Weeknotes 501

I did:

Consequences

You know that game where players take turns contributing sentences to a story without knowing what each other wrote and is then read out, usually with hilarious results? Sometimes product management feels like that.

  • Did some consequence mapping to try to explain the implications of the decisions we’ve made in a product.
  • Used the Decision Stack for some product vision work, using the question, “What would have to be true about.. accessibility, security, user behaviour, etc, to achieve the vision.
  • Presented my talk “Product strategy is easy and everyone should do it” at our product community of practice.
  • Went to a day-long session on creating a career framework. It’s an interesting problem and gave me lots to think about.
  • Monthly Business Review as part of our new reporting framework.
  • Talked about introducing an AI analysis tool for optimising campaigns. If we can send communications at times that work better for people we can make sure they get the right information when they need it.

I read:

Cultivating communities of practice

Interesting book by Wenger, McDermott and Snyder. My takeaway is that communities of practice rely on people who care about a common domain of knowledge and share practices that they are developing to be effective in their domain, but the most important thing is a communities aliveness.

Work is weird

The ‘what AI is doing/will do to work’ debate is really interesting to me because, as Charley Johnson says, work is such a weird thing, which makes it hard to analyse because we end up talking at cross-purposes about the definition instead of the thing itself. At this stage, I still think AI is more likely to have the scale of impact that email had rather than the scale of impact that electricity had on work.

Managers doing leadership: The extra-ordinarization of the mundane

Alvesson and Sveningsson did a study that shows how important listening and dialogue is for leadership. I still maintain there is no better leading indicator for organisational change than the number of conversations leaders have with people below their pay-grade and outside their reporting line.

I thought:

Why there’s no such thing as a product map

Even though there is such a thing as a service map, there is no such thing as a product map.

A map is an abstract representation of an environment that displays signs, symbols, and spatial relationships. To make sense, everything on the map needs to be the same kind of thing. A map of a city has roads and buildings because they are both physical objects in the territory the map represents. That map doesn’t have the colour of the socks worn by people in the buildings or how long the road has existed because these are completely different types of things, which means they wouldn’t make sense on a map of a city.

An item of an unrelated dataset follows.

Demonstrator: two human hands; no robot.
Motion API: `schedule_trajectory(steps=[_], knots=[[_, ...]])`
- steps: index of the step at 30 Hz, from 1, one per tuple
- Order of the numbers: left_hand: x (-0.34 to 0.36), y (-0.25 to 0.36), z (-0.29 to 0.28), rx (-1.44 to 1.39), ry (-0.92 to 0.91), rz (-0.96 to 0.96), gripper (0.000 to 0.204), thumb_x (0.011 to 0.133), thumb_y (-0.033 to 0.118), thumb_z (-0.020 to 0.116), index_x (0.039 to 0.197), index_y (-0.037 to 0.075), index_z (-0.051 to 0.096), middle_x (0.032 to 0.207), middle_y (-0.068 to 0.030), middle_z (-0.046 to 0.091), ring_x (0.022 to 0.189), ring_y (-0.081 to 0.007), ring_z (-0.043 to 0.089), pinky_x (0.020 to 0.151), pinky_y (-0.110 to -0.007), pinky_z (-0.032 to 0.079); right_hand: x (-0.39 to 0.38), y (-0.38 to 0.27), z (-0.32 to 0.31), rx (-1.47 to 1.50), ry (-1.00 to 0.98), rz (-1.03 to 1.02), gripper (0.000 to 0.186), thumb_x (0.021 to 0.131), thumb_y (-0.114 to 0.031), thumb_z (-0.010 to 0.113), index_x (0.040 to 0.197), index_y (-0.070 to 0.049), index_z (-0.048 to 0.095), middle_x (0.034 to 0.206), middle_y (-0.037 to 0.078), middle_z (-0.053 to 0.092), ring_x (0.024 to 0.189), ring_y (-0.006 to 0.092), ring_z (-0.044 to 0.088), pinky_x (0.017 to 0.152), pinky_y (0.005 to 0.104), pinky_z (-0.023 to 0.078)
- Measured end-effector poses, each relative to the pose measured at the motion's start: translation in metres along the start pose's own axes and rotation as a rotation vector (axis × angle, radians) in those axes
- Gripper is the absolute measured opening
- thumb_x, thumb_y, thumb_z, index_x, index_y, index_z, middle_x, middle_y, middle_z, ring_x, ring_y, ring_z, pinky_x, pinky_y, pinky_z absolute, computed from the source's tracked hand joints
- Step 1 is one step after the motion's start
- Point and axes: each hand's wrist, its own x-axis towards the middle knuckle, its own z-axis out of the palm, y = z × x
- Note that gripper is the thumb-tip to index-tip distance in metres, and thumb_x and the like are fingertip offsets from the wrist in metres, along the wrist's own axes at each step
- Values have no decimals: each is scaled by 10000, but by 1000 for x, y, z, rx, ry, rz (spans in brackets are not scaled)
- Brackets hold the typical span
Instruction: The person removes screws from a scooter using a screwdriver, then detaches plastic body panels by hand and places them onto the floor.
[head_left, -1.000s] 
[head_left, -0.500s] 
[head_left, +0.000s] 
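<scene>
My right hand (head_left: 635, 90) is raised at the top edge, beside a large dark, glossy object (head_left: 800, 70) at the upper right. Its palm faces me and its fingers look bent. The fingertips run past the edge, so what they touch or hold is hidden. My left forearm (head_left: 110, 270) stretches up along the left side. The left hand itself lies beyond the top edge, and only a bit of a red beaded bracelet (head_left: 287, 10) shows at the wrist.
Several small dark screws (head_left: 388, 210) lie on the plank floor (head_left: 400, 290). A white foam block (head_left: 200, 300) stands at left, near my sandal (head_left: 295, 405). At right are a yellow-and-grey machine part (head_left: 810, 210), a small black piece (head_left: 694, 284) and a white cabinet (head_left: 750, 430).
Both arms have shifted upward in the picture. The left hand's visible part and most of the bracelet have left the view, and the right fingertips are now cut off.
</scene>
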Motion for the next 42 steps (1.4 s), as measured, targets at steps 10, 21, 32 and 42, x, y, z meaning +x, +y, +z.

Mapping works for a service because there is a commonality of signs, symbols and relationships. You can’t get to that commonality for a product, and so you can’t abstract it in the same way. There is no way to represent governance as the same type of thing as budget or user interface. All of the different things that make up a product mean there is no way to map a product.

Changing my mind about frameworks

I used to be anti-frameworks. Now I realise I was actually anti- generic, context-free frameworks. Recently I’ve noticed my thought pattern of quickly building throwaway frameworks to do a very specific job (it’s true what they say, if you want to learn something, try teaching it). It proved useful for an analysis exercise for my MBA. I was the only one in the class who got answer right, not because I know more, but because I could come up with a framework that structured the analysis and made the answer obvious.